→ What you have to do
Please write out the listing exactly, leaving each picture out.

→ Data segment
--- --- ---
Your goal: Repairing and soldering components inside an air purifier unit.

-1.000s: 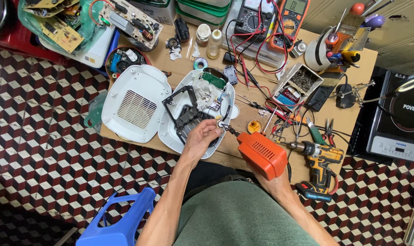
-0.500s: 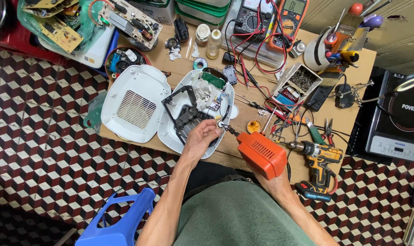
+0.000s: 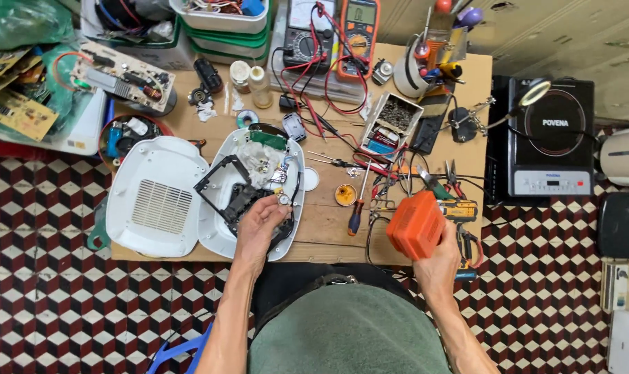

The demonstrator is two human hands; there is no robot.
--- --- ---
→ Reply to the task
Your goal: Repairing and soldering components inside an air purifier unit.

-1.000s: 
-0.500s: 
+0.000s: 

The demonstrator is two human hands; there is no robot.

The required output has now been supplied.